Reward Maximization for Pure Exploration: Minimax Optimal Good Arm Identification for Nonparametric Multi-Armed Bandits
- URL: http://arxiv.org/abs/2410.15564v1
- Date: Mon, 21 Oct 2024 01:19:23 GMT
- Title: Reward Maximization for Pure Exploration: Minimax Optimal Good Arm Identification for Nonparametric Multi-Armed Bandits
- Authors: Brian Cho, Dominik Meier, Kyra Gan, Nathan Kallus,
- Abstract summary: Good arm identification (IGA) is a practical bandit inference objective that aims to label arms with means above a threshold as quickly as possible.
We show that GA can be efficiently solved by combining a reward-maximizing sampling algorithm with a novel non-valid sequential test for labeling arm means.
Our empirical results validate our approach beyond the minimax setting, reducing the expected number of samples for all stopping times by at least 50% across both synthetic and real-world settings.

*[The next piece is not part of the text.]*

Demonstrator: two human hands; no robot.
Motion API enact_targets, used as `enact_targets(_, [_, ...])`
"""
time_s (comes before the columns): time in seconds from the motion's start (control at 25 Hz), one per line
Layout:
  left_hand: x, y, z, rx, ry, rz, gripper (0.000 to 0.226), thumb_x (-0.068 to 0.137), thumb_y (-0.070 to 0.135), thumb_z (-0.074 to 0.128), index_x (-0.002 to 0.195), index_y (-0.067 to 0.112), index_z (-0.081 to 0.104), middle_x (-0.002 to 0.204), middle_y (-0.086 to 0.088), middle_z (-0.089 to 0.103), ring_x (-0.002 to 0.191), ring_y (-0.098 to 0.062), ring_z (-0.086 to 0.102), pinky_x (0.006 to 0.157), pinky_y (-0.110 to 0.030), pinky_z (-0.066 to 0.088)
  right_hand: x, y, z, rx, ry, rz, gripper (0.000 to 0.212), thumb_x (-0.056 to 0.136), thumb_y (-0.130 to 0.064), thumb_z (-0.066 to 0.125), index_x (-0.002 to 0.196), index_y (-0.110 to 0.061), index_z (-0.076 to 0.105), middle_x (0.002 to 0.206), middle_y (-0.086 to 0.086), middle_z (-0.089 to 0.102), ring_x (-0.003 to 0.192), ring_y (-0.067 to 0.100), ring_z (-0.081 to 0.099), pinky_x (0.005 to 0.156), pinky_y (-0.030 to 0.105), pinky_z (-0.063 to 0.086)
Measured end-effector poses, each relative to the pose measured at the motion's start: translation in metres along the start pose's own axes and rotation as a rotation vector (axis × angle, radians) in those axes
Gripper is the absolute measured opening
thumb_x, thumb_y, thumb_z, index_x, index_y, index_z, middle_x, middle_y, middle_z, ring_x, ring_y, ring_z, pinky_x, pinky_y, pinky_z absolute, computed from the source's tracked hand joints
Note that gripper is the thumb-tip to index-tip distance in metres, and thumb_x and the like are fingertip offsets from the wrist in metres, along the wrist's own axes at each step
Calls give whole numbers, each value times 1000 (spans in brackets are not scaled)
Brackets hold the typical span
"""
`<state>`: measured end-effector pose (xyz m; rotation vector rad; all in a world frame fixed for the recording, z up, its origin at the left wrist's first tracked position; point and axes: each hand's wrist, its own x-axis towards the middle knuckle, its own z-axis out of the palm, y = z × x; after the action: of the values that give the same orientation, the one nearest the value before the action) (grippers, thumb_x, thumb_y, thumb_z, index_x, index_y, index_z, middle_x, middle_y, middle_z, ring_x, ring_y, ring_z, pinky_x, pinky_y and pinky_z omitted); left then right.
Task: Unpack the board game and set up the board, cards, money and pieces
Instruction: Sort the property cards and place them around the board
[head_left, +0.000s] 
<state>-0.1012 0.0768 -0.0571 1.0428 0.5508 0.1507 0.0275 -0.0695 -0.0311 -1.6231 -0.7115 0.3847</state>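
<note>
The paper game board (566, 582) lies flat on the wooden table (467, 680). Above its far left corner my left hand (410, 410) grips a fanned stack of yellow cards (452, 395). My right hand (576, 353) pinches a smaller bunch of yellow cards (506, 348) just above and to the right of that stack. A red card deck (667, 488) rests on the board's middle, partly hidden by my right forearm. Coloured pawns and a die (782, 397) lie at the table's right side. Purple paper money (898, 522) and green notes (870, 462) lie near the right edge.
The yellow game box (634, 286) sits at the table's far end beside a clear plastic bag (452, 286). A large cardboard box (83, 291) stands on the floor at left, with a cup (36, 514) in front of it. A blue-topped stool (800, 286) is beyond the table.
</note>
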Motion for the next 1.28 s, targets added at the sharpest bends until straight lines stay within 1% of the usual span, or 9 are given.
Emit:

- Score: 35.35226227009685
- License:
- Abstract: In multi-armed bandits, the tasks of reward maximization and pure exploration are often at odds with each other. The former focuses on exploiting arms with the highest means, while the latter may require constant exploration across all arms. In this work, we focus on good arm identification (GAI), a practical bandit inference objective that aims to label arms with means above a threshold as quickly as possible. We show that GAI can be efficiently solved by combining a reward-maximizing sampling algorithm with a novel nonparametric anytime-valid sequential test for labeling arm means. We first establish that our sequential test maintains error control under highly nonparametric assumptions and asymptotically achieves the minimax optimal e-power, a notion of power for anytime-valid tests. Next, by pairing regret-minimizing sampling schemes with our sequential test, we provide an approach that achieves minimax optimal stopping times for labeling arms with means above a threshold, under an error probability constraint. Our empirical results validate our approach beyond the minimax setting, reducing the expected number of samples for all stopping times by at least 50% across both synthetic and real-world settings.